Required work: In the records below, find the line holding "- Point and" and the line holding "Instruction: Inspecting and". Set down both, with every line between them, exactly.

(Data entries)
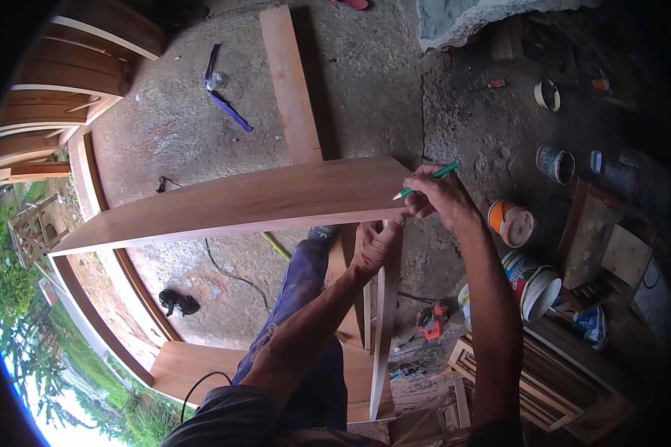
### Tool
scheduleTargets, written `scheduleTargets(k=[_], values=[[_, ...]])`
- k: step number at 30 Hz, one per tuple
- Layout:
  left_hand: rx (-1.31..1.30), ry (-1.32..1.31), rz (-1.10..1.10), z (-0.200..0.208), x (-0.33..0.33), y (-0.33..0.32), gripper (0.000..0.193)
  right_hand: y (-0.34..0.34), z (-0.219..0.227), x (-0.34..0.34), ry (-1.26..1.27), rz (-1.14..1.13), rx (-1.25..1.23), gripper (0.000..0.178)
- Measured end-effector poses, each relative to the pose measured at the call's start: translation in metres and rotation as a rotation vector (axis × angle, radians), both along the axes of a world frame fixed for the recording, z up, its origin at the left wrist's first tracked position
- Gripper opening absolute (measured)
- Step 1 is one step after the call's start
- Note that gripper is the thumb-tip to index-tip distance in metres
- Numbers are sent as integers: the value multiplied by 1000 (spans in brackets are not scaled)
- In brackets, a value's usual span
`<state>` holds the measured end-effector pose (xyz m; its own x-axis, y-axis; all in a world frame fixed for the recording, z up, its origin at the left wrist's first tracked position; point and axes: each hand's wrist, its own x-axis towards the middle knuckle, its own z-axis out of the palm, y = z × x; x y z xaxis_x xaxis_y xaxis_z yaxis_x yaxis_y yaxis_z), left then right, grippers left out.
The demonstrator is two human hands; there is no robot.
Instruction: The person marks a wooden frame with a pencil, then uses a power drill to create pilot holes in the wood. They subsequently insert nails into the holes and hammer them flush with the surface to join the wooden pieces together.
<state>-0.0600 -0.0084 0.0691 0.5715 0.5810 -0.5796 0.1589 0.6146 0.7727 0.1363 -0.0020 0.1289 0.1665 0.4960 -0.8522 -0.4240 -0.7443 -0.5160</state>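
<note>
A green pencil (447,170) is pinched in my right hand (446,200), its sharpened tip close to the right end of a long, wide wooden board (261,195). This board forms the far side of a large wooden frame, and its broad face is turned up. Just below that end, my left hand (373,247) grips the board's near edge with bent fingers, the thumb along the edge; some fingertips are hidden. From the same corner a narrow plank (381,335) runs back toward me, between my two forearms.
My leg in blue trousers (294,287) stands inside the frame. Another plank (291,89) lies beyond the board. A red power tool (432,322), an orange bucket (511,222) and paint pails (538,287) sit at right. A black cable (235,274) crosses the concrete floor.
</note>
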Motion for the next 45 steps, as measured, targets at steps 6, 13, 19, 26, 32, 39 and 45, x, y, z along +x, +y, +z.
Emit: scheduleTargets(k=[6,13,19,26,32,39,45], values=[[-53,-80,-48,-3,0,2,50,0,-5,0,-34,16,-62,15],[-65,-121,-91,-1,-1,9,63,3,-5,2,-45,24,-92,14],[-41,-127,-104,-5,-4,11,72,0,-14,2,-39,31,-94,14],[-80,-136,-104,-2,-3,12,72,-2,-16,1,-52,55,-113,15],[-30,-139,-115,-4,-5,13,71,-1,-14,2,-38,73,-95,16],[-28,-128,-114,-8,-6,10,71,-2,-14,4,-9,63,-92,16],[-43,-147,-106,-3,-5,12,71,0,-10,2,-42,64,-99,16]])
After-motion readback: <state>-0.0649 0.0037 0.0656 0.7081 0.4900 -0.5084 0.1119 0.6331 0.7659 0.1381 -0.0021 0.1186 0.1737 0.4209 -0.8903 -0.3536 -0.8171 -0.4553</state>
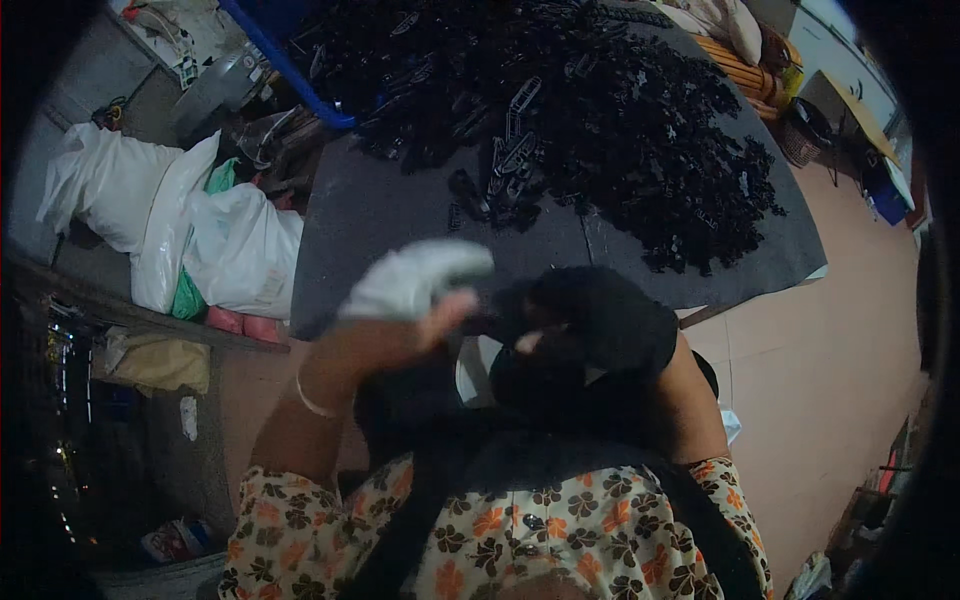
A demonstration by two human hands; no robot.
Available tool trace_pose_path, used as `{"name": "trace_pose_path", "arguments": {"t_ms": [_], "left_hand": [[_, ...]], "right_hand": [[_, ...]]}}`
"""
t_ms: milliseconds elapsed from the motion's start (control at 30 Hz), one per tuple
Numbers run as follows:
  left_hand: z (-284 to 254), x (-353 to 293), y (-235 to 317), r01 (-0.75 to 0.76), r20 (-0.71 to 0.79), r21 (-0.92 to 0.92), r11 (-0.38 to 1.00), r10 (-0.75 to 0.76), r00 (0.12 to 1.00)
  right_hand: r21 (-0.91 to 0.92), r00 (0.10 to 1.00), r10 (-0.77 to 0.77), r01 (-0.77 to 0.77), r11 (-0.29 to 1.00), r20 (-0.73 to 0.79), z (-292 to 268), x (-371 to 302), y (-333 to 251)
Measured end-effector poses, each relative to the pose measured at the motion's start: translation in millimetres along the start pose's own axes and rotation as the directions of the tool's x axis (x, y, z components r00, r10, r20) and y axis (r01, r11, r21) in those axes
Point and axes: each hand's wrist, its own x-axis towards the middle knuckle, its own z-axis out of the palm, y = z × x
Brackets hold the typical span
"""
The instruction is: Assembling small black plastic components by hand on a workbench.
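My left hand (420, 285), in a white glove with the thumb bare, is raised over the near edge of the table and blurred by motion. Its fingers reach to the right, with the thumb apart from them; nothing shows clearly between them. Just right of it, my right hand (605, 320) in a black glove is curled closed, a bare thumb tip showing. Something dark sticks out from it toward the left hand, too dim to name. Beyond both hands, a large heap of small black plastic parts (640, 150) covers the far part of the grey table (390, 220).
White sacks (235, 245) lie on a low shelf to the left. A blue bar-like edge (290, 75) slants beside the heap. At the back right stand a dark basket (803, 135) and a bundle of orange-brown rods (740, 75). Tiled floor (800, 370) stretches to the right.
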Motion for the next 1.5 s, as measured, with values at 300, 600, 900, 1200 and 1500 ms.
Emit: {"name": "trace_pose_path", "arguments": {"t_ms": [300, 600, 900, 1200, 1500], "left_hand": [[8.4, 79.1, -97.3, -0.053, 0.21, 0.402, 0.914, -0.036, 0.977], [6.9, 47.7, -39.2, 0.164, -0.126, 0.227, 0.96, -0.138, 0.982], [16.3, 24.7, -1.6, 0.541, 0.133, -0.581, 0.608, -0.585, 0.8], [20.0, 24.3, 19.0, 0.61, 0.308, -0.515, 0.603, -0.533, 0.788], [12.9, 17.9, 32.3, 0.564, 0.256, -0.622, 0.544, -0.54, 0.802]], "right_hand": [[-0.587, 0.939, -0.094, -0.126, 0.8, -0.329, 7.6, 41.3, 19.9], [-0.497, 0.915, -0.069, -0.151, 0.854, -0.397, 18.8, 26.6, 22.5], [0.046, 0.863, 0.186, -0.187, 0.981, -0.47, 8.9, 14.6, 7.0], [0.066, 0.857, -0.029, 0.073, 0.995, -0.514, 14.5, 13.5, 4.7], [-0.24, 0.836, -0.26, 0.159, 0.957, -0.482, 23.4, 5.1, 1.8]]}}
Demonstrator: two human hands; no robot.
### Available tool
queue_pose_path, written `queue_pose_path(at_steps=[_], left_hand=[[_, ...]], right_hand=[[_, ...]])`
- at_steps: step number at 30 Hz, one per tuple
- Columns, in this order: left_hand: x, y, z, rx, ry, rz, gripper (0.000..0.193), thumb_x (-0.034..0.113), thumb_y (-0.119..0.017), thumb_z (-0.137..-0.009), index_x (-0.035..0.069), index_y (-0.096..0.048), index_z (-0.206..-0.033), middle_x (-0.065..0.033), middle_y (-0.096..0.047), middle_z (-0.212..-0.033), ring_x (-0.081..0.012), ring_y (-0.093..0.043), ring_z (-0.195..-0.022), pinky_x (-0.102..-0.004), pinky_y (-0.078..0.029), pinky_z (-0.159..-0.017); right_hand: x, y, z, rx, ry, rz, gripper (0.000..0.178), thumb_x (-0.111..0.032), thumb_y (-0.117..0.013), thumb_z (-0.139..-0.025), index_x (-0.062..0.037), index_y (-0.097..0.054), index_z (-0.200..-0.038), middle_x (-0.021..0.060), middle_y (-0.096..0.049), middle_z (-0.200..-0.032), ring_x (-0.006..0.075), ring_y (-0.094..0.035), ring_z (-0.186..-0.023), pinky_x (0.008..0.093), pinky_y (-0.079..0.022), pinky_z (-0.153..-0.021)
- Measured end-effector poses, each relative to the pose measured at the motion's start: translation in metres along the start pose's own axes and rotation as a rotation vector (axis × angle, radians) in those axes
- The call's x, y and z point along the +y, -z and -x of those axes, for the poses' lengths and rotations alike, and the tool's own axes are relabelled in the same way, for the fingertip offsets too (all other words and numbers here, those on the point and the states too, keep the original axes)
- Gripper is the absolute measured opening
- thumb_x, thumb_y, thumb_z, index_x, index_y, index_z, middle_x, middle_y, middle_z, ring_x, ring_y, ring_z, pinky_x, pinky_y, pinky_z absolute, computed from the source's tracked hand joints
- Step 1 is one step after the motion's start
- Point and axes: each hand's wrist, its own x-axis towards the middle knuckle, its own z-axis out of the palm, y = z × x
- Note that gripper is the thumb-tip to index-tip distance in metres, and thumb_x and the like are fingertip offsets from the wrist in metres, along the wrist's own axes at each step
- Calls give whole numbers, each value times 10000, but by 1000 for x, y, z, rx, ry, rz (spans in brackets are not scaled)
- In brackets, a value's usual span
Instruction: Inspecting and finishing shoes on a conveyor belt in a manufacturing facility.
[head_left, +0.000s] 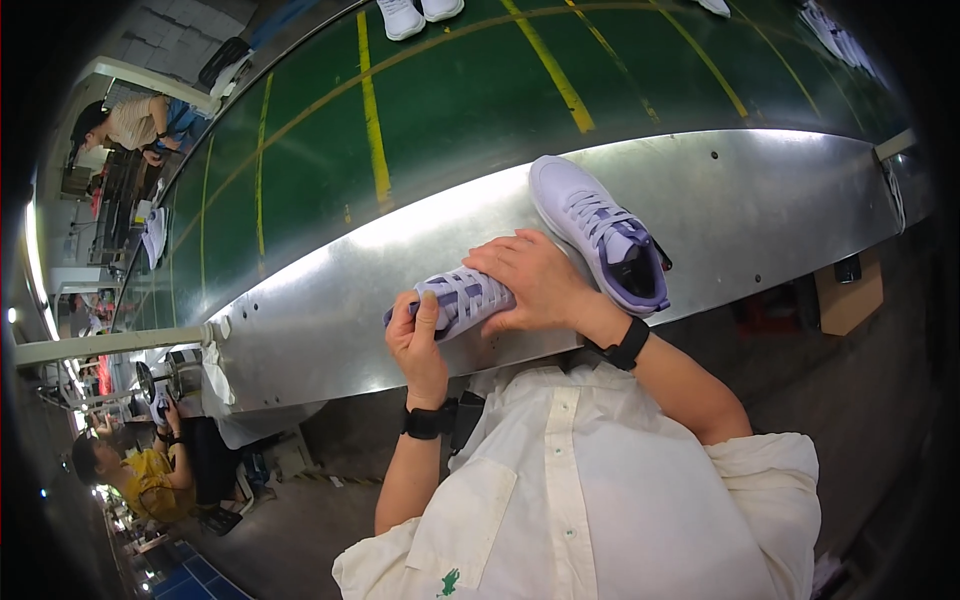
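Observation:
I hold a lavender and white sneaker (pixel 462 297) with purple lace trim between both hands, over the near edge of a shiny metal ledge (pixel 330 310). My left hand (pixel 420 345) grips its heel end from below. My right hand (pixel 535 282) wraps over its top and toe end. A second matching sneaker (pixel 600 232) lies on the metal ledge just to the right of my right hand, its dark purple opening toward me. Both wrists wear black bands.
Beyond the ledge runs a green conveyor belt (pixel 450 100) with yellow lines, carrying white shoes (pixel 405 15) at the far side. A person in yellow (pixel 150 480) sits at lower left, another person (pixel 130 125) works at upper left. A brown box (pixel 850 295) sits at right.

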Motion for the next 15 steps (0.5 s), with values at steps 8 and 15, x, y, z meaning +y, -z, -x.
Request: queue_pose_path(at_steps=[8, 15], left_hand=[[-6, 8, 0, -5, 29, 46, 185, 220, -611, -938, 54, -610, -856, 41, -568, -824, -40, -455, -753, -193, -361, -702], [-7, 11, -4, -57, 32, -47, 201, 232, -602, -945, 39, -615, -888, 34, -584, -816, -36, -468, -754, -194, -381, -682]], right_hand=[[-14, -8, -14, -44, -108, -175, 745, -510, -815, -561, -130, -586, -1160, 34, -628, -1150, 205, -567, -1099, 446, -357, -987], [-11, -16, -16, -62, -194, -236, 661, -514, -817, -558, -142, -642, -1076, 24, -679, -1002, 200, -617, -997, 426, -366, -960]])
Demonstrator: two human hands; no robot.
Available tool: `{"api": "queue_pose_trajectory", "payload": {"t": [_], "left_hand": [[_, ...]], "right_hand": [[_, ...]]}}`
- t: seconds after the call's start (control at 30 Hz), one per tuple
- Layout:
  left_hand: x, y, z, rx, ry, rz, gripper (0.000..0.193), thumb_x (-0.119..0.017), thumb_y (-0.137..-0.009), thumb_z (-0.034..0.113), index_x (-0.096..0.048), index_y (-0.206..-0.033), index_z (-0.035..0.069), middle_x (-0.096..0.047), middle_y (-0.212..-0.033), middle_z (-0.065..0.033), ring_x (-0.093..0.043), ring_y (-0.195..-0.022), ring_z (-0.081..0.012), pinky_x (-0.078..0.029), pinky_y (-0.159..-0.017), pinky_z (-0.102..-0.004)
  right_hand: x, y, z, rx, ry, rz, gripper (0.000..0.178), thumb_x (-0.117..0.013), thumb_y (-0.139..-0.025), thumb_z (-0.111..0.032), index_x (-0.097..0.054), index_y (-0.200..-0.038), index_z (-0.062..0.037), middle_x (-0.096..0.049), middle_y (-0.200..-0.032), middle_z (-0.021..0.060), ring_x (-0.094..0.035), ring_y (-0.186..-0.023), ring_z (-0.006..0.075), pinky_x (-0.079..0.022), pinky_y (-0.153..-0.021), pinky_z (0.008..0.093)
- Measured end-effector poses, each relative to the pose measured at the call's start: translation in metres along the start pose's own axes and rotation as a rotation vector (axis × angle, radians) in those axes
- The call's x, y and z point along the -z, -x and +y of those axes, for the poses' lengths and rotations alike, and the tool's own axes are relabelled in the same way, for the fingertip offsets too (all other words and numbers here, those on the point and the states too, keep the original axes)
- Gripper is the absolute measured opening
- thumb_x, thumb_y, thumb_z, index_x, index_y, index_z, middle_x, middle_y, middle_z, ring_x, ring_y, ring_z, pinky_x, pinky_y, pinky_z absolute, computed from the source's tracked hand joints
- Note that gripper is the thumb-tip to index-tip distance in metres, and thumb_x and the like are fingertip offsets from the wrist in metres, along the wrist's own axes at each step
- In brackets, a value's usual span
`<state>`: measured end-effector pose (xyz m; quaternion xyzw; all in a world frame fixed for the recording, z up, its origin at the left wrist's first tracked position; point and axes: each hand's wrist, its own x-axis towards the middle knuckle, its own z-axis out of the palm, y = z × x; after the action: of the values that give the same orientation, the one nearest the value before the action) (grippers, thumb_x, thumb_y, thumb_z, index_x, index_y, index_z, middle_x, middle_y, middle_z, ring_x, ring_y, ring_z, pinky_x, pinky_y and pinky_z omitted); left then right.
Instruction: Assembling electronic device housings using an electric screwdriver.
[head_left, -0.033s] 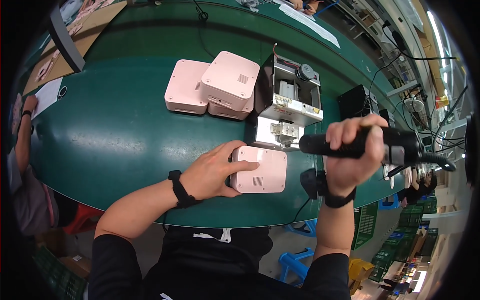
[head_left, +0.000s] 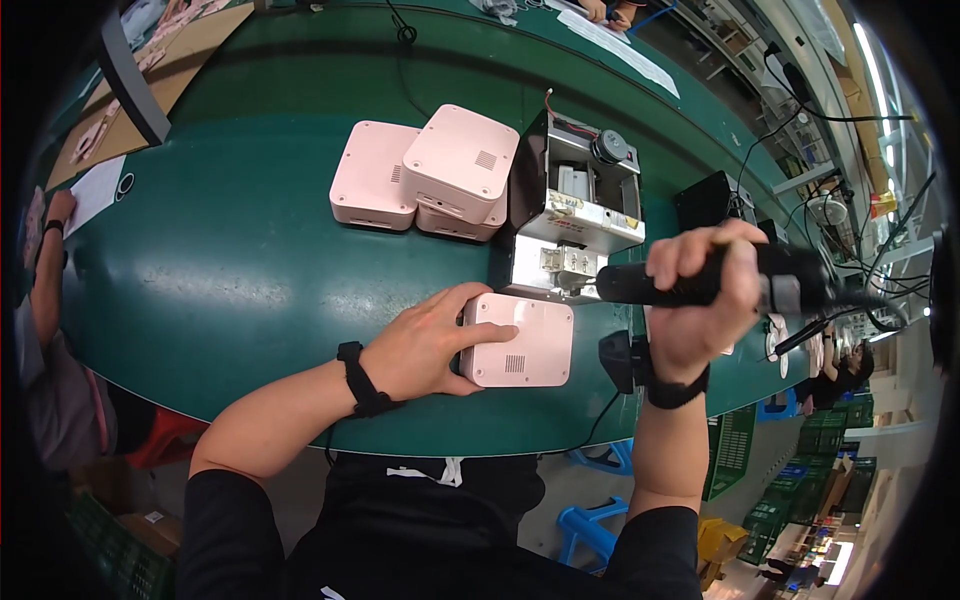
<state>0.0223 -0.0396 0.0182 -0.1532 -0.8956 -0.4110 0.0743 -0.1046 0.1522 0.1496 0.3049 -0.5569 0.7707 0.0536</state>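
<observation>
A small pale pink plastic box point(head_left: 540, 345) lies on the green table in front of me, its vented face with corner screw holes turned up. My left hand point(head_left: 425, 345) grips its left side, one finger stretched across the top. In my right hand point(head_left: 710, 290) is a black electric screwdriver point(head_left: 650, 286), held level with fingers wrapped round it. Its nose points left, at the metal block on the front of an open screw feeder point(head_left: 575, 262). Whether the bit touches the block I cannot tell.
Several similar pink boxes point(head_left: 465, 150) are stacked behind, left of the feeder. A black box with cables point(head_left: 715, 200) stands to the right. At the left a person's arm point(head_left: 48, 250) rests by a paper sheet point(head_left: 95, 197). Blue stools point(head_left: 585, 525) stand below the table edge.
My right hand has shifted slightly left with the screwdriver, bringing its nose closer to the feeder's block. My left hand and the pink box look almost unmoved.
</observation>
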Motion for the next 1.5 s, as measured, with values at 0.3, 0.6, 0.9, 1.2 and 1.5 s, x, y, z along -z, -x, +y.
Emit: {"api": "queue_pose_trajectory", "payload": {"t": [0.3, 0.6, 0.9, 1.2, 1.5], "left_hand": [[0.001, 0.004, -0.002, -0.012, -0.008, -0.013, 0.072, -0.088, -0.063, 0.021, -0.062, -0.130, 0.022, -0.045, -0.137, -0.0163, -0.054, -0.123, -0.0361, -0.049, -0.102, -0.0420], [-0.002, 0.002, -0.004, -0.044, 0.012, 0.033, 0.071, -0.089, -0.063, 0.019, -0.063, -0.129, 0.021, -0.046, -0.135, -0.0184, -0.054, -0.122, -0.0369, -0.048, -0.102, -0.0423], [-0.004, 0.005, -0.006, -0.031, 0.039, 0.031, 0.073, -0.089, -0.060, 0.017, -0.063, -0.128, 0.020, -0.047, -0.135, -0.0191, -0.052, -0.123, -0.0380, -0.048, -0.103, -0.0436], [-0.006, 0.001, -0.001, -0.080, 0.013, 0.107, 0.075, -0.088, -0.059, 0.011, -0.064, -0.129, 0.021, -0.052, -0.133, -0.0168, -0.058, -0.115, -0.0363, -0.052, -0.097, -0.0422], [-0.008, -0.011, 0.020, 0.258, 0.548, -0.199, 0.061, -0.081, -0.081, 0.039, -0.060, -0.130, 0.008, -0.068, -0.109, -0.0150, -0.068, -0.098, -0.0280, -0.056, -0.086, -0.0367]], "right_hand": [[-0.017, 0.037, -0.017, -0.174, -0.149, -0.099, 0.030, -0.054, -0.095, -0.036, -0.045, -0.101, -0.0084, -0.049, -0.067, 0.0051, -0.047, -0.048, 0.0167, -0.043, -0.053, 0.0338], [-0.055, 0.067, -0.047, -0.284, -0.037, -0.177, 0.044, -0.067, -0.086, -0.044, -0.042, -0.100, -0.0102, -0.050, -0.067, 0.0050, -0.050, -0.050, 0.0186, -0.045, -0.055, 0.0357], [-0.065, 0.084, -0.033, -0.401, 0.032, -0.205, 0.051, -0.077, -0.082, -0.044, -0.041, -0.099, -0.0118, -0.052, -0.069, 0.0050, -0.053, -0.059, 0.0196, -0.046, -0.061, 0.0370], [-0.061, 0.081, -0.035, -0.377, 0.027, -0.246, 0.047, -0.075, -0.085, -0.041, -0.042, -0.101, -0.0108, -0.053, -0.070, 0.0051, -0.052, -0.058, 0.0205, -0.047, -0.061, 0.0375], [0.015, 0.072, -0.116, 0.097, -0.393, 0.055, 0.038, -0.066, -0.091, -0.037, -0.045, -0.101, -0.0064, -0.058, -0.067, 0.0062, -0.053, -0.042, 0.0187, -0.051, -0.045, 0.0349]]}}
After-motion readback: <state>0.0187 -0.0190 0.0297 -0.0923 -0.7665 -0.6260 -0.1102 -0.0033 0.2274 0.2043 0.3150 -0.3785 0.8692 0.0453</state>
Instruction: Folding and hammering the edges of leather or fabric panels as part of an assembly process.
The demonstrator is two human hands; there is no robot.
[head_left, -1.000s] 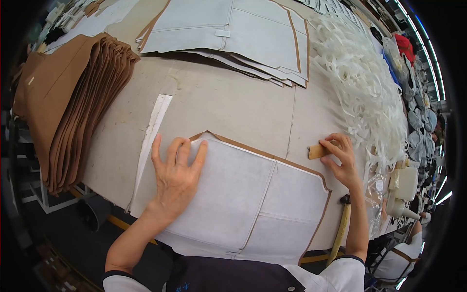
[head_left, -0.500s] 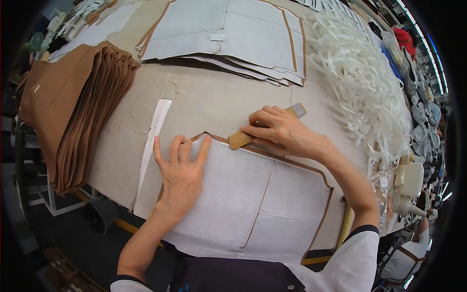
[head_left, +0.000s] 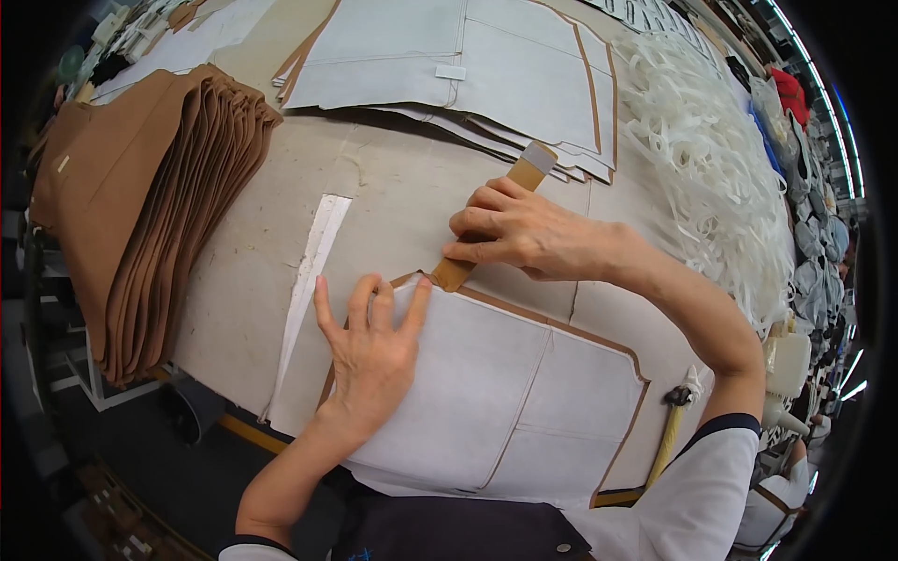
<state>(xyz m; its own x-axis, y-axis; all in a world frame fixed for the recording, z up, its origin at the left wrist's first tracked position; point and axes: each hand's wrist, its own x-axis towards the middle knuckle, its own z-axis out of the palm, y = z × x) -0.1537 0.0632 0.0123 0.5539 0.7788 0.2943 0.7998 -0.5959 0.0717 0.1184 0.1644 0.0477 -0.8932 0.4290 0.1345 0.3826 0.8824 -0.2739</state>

Answer:
- Point and axes: each hand's wrist, its own x-axis towards the middle knuckle, its own z-axis out of the palm, y = z × x
- Note that gripper is the thumb-tip to index-tip distance in metres, and thumb_x and the like are fingertip offsets from the wrist in metres, along the wrist's own axes at each step
- Calls give whole numbers, each value times 10000, but by 1000 for x, y, z, rx, ry, rz (spans in brackets are not scaled)
- In brackets, a value's usual span
Instruction: Inspecting and finishing shoes on a conveyor belt in a manufacturing facility.

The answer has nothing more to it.